On the 50th anniversary of Hindemith's death
December 28, 2013"I can't give an analysis of my work because I don't know how to explain a piece of music in a few words. Moreover I think my work is easy to comprehend just by listening to it, so an explanation is unnecessary." Paul Hindemith introduced himself with these words in his autobiography published in 1922. He confidently added: "People without ears can't be helped with mnemonic trickery."
A wild youth
Indeed several critics and music fans in the 1920s would have been glad of a few mnemonic pointers. Hindemith's music was uncompromising and headstrong, bold and bizarre. Many saw him as an enfant terrible while as many again regarded him up as a bright hope of the musical avant-garde.
His breakthrough came in 1921 at the first Donaueschingen Chamber Music Festival for the Promotion of Contemporary Music. Hindemith didn't just successfully introduce his own works. As co-organizer and violinist he was a passionate supporter of new music and soon became a central figure at the festival. Thanks to his efforts, the first works by Arnold Schönberg and Anton Webern debuted at the event in 1924.
Passion for new music
By that time Hindemith was having ideas about how to overhaul the concert business. He feared an alienation between musicians and audience: "The fact that I was in constant contact with the audience made one thing immediately clear to me; this idea that the musician has all the freedom in the world and the audience has none can't last." In particular Hindemith was keen to introduce youngsters and laymen to the world of contemporary music.

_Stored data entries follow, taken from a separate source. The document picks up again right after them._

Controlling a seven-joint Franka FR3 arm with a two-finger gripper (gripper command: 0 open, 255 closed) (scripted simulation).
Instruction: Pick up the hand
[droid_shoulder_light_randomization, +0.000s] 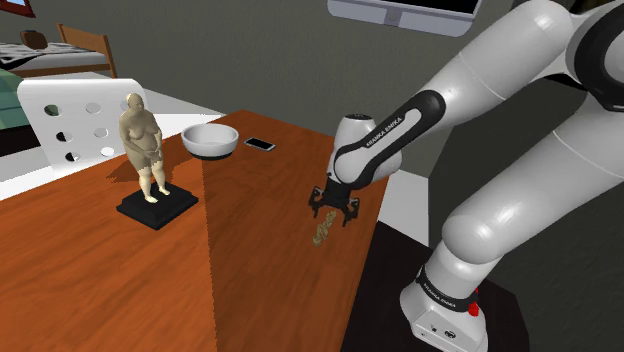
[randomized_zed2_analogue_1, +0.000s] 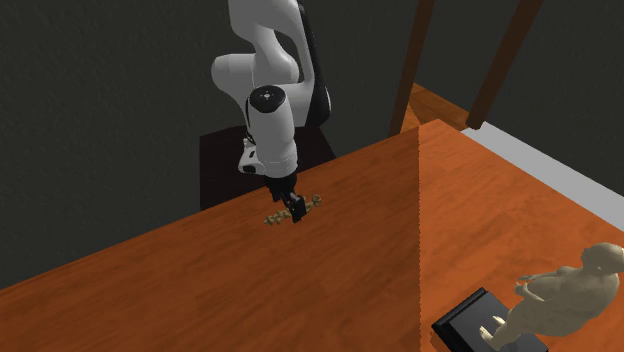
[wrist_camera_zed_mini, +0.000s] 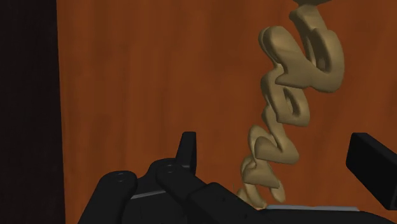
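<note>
Approach stage: gripper (droid_shoulder_light_randomization: 333, 212) poised over the tan hand (droid_shoulder_light_randomization: 321, 236) near the table's (droid_shoulder_light_randomization: 250, 260) stand-side edge, fingers spread wide, clasping nothing; closing and lifting remain undone.

In the wrist view the tan hand (wrist_camera_zed_mini: 289, 102) runs off the picture's edge at its far end, while its near end is hidden behind the end effector (wrist_camera_zed_mini: 280, 159); one finger (wrist_camera_zed_mini: 372, 164) is cropped too. At the second exterior view's lower right, the black base (randomized_zed2_analogue_1: 465, 322) under the statue (randomized_zed2_analogue_1: 565, 295) is cut off.
</note>
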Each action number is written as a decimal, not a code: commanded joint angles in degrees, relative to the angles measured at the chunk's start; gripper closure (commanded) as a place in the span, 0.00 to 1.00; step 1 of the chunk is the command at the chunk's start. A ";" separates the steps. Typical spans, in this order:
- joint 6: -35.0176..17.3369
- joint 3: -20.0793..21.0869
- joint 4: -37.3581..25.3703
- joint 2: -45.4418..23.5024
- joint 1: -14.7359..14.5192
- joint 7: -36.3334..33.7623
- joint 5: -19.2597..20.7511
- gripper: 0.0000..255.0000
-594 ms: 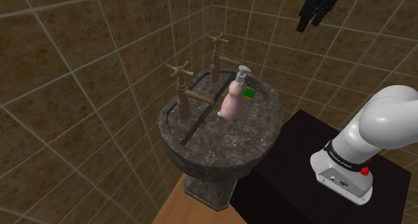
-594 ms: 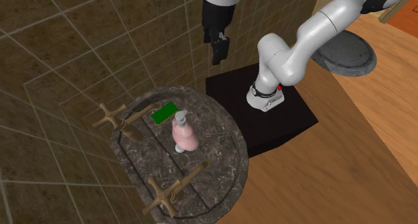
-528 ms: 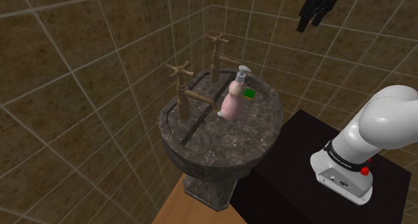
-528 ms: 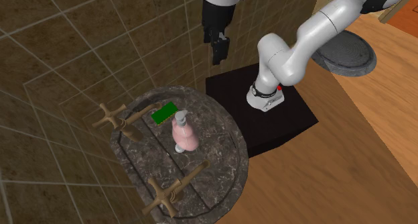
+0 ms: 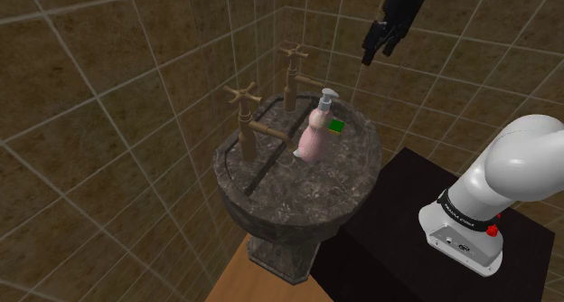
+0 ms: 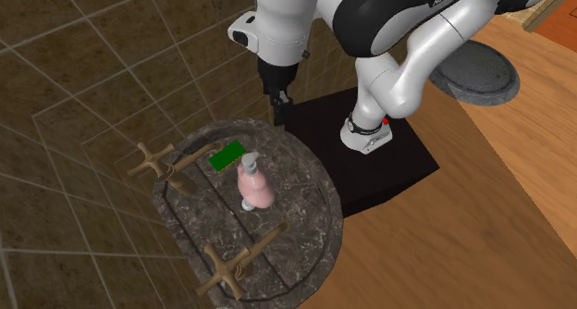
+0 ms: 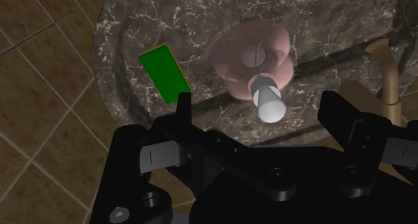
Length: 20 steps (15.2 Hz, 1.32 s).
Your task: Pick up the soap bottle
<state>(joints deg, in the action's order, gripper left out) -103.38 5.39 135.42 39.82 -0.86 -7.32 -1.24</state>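
Note:
The soap bottle (image 5: 314, 136) is pink and rounded with a grey-white pump, and it stands upright on the dark marble sink (image 5: 298, 192) near its right rim in the shoulder view. My black gripper (image 5: 373, 49) hangs high above and to the right of it, pointing down. In the second exterior view the gripper (image 6: 279, 105) hovers over the sink's far rim, beyond the bottle (image 6: 251, 185). Seen from the wrist, the bottle (image 7: 254, 58) lies below, between the open fingers (image 7: 182, 110), which do not touch it.
A flat green bar (image 5: 336, 125) lies on the sink beside the bottle. Two brass cross-handle taps (image 5: 242, 101) (image 5: 291, 63) stand at the sink's back. Tiled walls close in behind. The black stand (image 6: 370, 168) sits on a wooden floor next to the sink.
The gripper has dropped and swung toward the sink, leftward in the shoulder view. The arm's white links now show above the basin in the second exterior view. The bottle has not moved.

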 commanded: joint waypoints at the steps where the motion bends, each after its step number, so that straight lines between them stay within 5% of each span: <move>1: -4.30 1.03 1.66 -2.09 -0.20 -0.82 -0.11 0.00; 10: -21.23 5.91 2.12 -16.99 -0.17 -5.44 1.41 0.00; 19: -27.50 6.38 6.28 -19.13 -0.03 -6.14 1.82 0.00; 20: -27.48 6.42 6.20 -19.21 -0.04 -6.20 1.83 1.00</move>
<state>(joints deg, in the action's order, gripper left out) -130.67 11.78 141.56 20.73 -0.91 -13.47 0.56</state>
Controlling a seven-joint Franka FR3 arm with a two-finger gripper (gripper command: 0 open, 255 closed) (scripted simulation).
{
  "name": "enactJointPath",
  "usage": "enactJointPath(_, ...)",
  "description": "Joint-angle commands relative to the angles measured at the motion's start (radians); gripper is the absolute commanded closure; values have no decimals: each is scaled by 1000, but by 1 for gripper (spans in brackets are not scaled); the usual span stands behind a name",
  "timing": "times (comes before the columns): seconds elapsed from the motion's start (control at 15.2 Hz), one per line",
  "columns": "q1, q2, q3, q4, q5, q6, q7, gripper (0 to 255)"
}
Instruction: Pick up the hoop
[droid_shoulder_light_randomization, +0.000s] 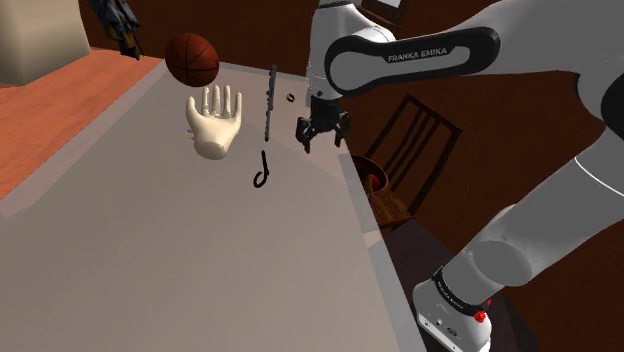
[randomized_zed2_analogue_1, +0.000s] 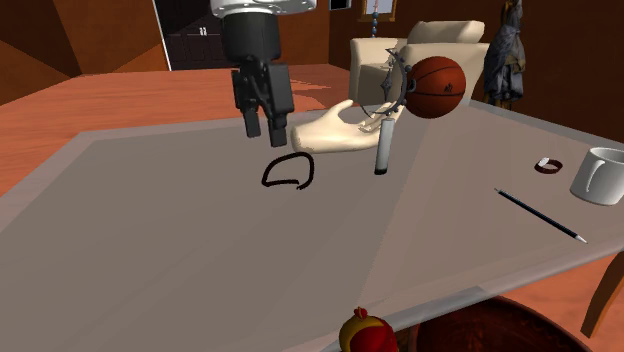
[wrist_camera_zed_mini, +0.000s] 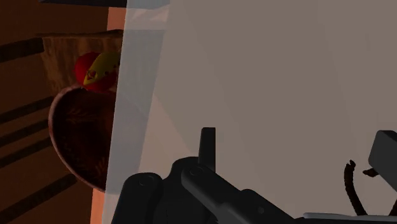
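The hoop (droid_shoulder_light_randomization: 262, 172) is a thin black loop lying flat on the grey table (droid_shoulder_light_randomization: 200, 270), in front of a cream model hand (droid_shoulder_light_randomization: 215, 120). My black gripper (droid_shoulder_light_randomization: 322, 135) hangs open above the table, apart from the hoop and nearer the table's edge at the shoulder view's right. In the second exterior view the gripper (randomized_zed2_analogue_1: 265, 125) is just above and behind the hoop (randomized_zed2_analogue_1: 288, 172), touching nothing. In the wrist view a piece of the hoop (wrist_camera_zed_mini: 352, 188) curves close to one finger (wrist_camera_zed_mini: 385, 153); nothing sits between the fingers of the gripper (wrist_camera_zed_mini: 296, 149).
A basketball (randomized_zed2_analogue_1: 437, 86) and a spiky upright rod (randomized_zed2_analogue_1: 384, 140) stand by the model hand (randomized_zed2_analogue_1: 335, 132). A mug (randomized_zed2_analogue_1: 600, 175), a small ring (randomized_zed2_analogue_1: 547, 165) and a pen (randomized_zed2_analogue_1: 540, 215) lie farther off. A chair (droid_shoulder_light_randomization: 415, 140) and a red toy (randomized_zed2_analogue_1: 363, 332) sit beside the table edge.
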Motion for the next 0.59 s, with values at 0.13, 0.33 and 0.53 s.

But he also wanted to go a step further. Not wantinf audiences to be made up simply of "passive listeners," he demanded: "Musicians should activate the audience and encourage them to participate." His motto was "Making music is better than listening to music." During this period his first educational writings appeared, as did his "Spielmusik" series which included works such as the Christmas fairytale "Tuttifäntchen" and the children's song "Wir bauen eine Stadt" (We're building a city).
Atonal noise maker
After the Nazis came to power on January 30, 1933, Hindemith soon began to feel the effects of the regime's new cultural policy. Propaganda Minister Joseph Goebbels denounced him as an "atonal noise maker." Many of his works were deemed "Culturally Bolshevik" and forbidden by the Reich's Chamber of Music. Included was his latest composition, the opera "Mathis der Maler" (Mathis the Painter), which brought him considerable trouble with the authorities. They chose to interpret the seemingly innocuous story of Renaissance painter Matthias Grünewald and his fight for freedom as a denunciation of Hitler. Hindemith went into exile and "Mathis der Maler" premiered in Zurich. "That was a dangerous time, when this whole Hitlerism thing began. During the war, during the so-called Thousand Year Reich, when all of these works were forbidden and couldn't be played, this piece ("Mathis der Maler") ran all over the world."
To those we love
In 1953 Hindemith returned from exile in America and settled in Switzerland but found he wasn't able to build upon his pre-war successes. The assessment of Hindemith as a mere "minstrel" and "workman" the music theorist and philosopher Theodor W. Adorno would influence future generations. Avant-garde colleagues regarded him as a reactionary, while audiences perceived his music as academic.
Many of Paul Hindemith's works were and are rarely performed in concert halls, particularly those composed during his self-imposed exile such as the 1946 requiem based on a Walt Whitman poem. The work is dedicated "to those we love." Hindemith explained the dedication while it was still a work in progress: "It will be a kind of American requiem based on Walt Whitman texts. Works such as 'When lilacs last in the dooryard bloom'd', a beautiful poem about death, dying and the sad fate of mankind. This seems to be an important undertaking in the present, post-war time after so much death and sadness."
Paul Hindemith died on December 28, 1963 in his hometown of Frankfurt am Main. Shortly before, on his last visit to the United States, Hindemith conducted the requiem one last time in New York. It is arguably one of the most effective pieces of music in the Hindemith canon.